C does some implicit casting that may be what you're getting bitten by.
If you do a multiplication with two variables the result is twice the width. Eg: 2x16bit = 32 bit, 2x32 bit = 64 bit. But if you're doing two literals, the compiler will do them for you.
https://godbolt.org/ has AVR GCC so you can try to view the assembler live.
Can't run it though.
Or you are compiling with `-mint8`?
https://gcc.gnu.org/wiki/avr-gcc
Try compiling with -Wconversion -Wsign-conversion to show where conversions are happning.
int warning = 255u * 255u;
// implicit cast is happening
But i never seen it cut down a constant into a too small data type, it was usually a matter of the calculation working with a too small output type.
i think the problem was that I have to cast every constant to make sure the type of math I expect to happen is happening.
If your doing this, and you want an unsigned subtract to happen then you must make it 5u, yes.
unsigned int var;
int ans = var - 5;
Typically what I do it I don't put constants in expressions.
uint16_t a;
uint16_t b;
uint32_t c = a * b;
Doesn't leave much room for imagination.
So you going around telling everything to be ul, may not be your intended result due to what choice of (slow) multiply it picks.
TI has this short note describes it, for your archiving: https://www.ti.com/lit/an/spra683/spra683.pdf (https://www.ti.com/lit/an/spra683/spra683.pdf)
Typically what I do it I don't put constants in expressions.
uint16_t a;
uint16_t b;
uint32_t c = a * b;
Doesn't leave much room for imagination.
You say that but the whole point of this conversation is that this code is defective and will fail on 8 and 16 bit platforms.
Note: this has nothing to do with optimization. Optimization doesn’t change semantics of the code.(1) At most it exposes errors in already invalid code, that might’ve been missed in other circumstances.
I see, so basically I'd have to put "u" on the end of every constant anyway to make sure I don't end up with half my range. presumably at least one constant needs to be "ul" to promote the calculation to 32 bit.
That depends on the intention. A multiplication of two unsigned int values will be done entirely within unsigned int. For most of the inputs it will overflow.
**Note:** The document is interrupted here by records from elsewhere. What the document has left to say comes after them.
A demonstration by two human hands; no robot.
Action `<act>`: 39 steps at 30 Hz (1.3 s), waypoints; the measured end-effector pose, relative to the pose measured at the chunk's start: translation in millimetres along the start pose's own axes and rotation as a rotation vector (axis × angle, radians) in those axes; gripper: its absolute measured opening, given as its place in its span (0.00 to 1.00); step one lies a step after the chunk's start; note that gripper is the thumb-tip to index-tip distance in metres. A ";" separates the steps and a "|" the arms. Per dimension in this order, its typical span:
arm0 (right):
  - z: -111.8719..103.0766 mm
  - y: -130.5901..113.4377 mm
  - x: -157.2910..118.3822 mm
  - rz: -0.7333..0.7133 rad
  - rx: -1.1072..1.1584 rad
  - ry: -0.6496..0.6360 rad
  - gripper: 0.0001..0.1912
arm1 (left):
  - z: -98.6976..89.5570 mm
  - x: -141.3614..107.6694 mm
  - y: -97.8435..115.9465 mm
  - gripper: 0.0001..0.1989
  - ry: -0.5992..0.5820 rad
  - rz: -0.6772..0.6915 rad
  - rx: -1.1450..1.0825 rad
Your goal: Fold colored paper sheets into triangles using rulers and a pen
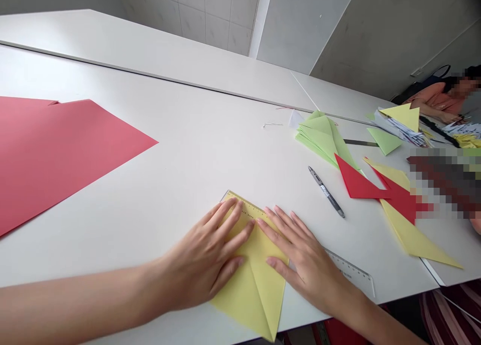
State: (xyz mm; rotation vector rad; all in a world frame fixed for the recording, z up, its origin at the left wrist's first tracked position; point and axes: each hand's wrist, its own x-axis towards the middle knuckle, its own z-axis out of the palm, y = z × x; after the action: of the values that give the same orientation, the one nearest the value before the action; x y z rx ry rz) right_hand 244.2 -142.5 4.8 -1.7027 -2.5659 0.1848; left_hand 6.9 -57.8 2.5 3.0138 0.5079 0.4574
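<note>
A creased, folded piece of yellow paper [259, 290] lies on the white table near its front edge. Across its far end runs a clear ruler [246, 205], its markings showing against the yellow; it appears to continue under my right hand, where a clear end comes out on the right. My left hand [216, 247] rests on the paper and ruler, fingers apart and tips near the ruler's edge. Palm down, my right hand [304, 250] spreads flat over the paper's right side, with its fingertips by the ruler. Part of the ruler is hidden by the hands.
Large red paper [67, 149] lies at left. A pen [326, 192], folded green papers [319, 134], red pieces [356, 182] and yellow pieces [409, 235] lie at right. Beyond, another person [432, 97] sits by paper piles [404, 122]. A blurred-out patch covers the right edge.
</note>
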 end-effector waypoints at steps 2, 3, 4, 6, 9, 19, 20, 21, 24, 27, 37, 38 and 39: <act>-2.0 13.4 12.0 -0.001 0.023 0.003 0.30 | 3.8 11.5 -12.2 0.23 -0.001 -0.005 -0.001; -2.7 19.9 18.1 -0.001 0.034 0.011 0.29 | 5.4 17.4 -18.5 0.23 -0.003 -0.001 -0.014; -3.1 25.6 23.7 -0.004 0.045 0.023 0.29 | 6.7 22.7 -24.3 0.23 0.004 -0.004 -0.014; -2.9 33.7 32.2 -0.016 0.063 0.056 0.28 | 7.7 29.6 -33.1 0.23 0.019 -0.007 -0.013; -0.6 37.8 37.4 -0.030 0.073 0.086 0.27 | 7.6 31.2 -37.7 0.23 0.038 -0.017 -0.013; -1.0 38.4 39.0 -0.017 0.054 0.044 0.29 | 5.6 31.6 -36.1 0.23 0.032 -0.048 -0.069; -1.0 38.1 39.1 -0.014 0.050 0.044 0.29 | 5.2 31.4 -35.8 0.23 0.027 -0.052 -0.076; -0.9 37.7 39.1 -0.012 0.044 0.045 0.29 | 4.8 31.2 -35.5 0.23 0.021 -0.056 -0.081; -0.3 36.8 38.6 -0.011 0.027 0.050 0.30 | 3.9 30.3 -34.5 0.24 0.017 -0.067 -0.092; 0.0 36.4 38.0 -0.014 0.021 0.057 0.30 | 3.7 29.8 -34.3 0.24 0.029 -0.067 -0.107; -2.7 41.4 39.0 0.037 0.265 0.177 0.28 | 7.8 33.2 -40.3 0.23 0.027 -0.044 -0.081; -2.7 43.0 38.6 0.067 0.313 0.242 0.27 | 8.2 33.2 -41.3 0.24 0.032 -0.045 -0.081; -2.9 44.6 38.1 0.103 0.350 0.310 0.25 | 8.6 33.1 -42.4 0.24 0.037 -0.044 -0.081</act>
State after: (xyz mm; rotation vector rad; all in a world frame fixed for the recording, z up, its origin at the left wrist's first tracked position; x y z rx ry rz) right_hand 270.4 -90.1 1.1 -1.5889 -2.0850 0.3245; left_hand 26.0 -6.9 -0.6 2.9159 0.5439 0.5181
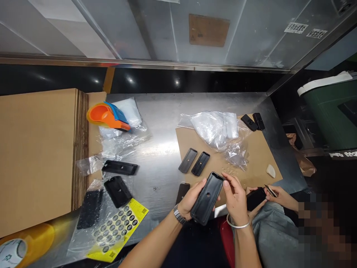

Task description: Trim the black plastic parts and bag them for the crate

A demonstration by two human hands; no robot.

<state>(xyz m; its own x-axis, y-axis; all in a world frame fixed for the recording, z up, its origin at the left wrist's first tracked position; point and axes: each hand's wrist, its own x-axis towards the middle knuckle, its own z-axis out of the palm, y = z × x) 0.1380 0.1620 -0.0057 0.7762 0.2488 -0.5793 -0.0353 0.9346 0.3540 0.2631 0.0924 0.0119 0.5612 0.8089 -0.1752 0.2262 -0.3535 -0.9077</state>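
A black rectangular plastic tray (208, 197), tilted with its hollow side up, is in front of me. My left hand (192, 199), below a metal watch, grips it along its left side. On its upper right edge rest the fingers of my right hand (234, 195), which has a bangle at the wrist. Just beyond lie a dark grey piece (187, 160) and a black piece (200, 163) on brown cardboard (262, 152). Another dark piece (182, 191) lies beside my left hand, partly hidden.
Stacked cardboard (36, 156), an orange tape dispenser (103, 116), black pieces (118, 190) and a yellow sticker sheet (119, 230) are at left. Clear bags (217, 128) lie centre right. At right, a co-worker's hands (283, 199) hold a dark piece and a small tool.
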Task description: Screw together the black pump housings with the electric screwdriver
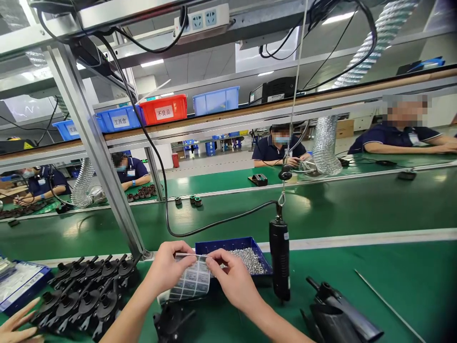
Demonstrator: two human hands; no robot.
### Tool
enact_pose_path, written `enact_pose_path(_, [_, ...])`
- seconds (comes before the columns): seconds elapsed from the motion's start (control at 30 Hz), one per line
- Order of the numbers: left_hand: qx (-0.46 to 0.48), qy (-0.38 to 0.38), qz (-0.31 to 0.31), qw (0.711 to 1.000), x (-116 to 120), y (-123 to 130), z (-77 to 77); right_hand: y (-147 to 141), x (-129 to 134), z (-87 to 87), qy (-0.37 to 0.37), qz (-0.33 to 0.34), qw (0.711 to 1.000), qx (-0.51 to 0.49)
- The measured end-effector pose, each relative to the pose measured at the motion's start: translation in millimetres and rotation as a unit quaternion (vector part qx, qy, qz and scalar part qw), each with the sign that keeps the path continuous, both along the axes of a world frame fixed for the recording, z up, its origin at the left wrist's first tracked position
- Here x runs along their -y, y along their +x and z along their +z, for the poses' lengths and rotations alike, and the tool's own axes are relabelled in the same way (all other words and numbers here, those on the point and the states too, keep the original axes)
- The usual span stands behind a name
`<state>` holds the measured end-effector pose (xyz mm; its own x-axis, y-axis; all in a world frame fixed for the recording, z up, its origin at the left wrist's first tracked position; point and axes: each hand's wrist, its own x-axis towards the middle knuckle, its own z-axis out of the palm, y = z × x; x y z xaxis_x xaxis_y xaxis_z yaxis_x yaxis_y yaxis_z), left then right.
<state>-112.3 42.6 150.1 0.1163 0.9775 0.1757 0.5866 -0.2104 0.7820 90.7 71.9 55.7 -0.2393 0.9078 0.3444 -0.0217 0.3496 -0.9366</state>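
Observation:
A roll of silvery printed labels (pixel 194 281) hangs in a curved strip between my two hands, above the green bench. My left hand (pixel 170 267) grips its upper left edge, thumb on top. With thumb and forefinger together, my right hand (pixel 233 278) pinches the upper right corner; whether a single label is peeled there I cannot tell. Just behind the hands is a blue bin (pixel 259 255) of small shiny metal pieces (pixel 250 259). A black plastic part (pixel 171 321) lies below the labels, partly hidden by them.
A black electric screwdriver (pixel 279 259) hangs right of my hands. Several black parts (pixel 85 297) stand in rows at left, beside another person's hand (pixel 19 324). Black tubular pieces (pixel 332 314) and a thin rod (pixel 389 305) lie at right. A metal post (pixel 96 143) rises left; co-workers sit opposite.

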Motion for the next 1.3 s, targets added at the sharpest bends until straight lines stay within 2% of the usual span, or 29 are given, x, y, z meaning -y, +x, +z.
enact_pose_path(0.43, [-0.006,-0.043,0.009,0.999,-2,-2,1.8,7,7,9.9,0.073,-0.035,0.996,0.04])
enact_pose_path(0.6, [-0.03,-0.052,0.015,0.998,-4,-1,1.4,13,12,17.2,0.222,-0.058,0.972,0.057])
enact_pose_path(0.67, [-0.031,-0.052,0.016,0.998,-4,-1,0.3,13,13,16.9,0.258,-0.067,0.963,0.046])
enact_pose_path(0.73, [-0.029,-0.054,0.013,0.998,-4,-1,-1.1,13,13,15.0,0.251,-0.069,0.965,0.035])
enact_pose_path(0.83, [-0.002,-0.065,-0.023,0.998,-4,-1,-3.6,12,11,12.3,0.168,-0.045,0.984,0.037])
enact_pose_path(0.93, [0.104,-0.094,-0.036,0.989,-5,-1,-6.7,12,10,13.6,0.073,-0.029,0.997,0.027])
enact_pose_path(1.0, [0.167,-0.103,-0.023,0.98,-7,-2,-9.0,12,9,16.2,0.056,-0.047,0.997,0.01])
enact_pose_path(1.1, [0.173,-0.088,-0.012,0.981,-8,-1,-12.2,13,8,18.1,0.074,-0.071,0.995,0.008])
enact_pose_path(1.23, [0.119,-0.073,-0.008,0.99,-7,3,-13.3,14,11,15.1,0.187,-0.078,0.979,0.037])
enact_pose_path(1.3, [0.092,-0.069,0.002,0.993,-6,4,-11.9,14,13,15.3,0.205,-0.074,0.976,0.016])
An unsigned overflow is well defined in both C and C++, but it may not be what you want.
Typically what I do it I don't put constants in expressions.
uint16_t a;
uint16_t b;
uint32_t c = a * b;
Doesn't leave much room for imagination.
So you going around telling everything to be ul, may not be your intended result due to what choice of (slow) multiply it picks.
Except that this code shows exactly what has been explained to be wrong: both in this thread and the document you have yourself linked. uint32_t in the third line bears no significance for the multiplication. That multiplication is determined by the types of a and b, which are uint16_t in this case. Depending on the platform that may be signed multiplication and, again depending on the platform, that may overflow.
If you ever used this code and it was giving the results you expected, it’s because of the lucky circumstances. Typicall this is a combination of working with 2’s complement representation of integers and compilers optimizing undefined cases. Since a compiler is allowed to do so, it substitutes that with code acting as if the operation was valid (which is more optimal). By magic of 2’s complement the intermediate result, despite being actually invalid, has binary representation matching what it would be if the whole operation was unsigned. And since the code downstream re-interprets it as unsigned, it happens to be what you expected.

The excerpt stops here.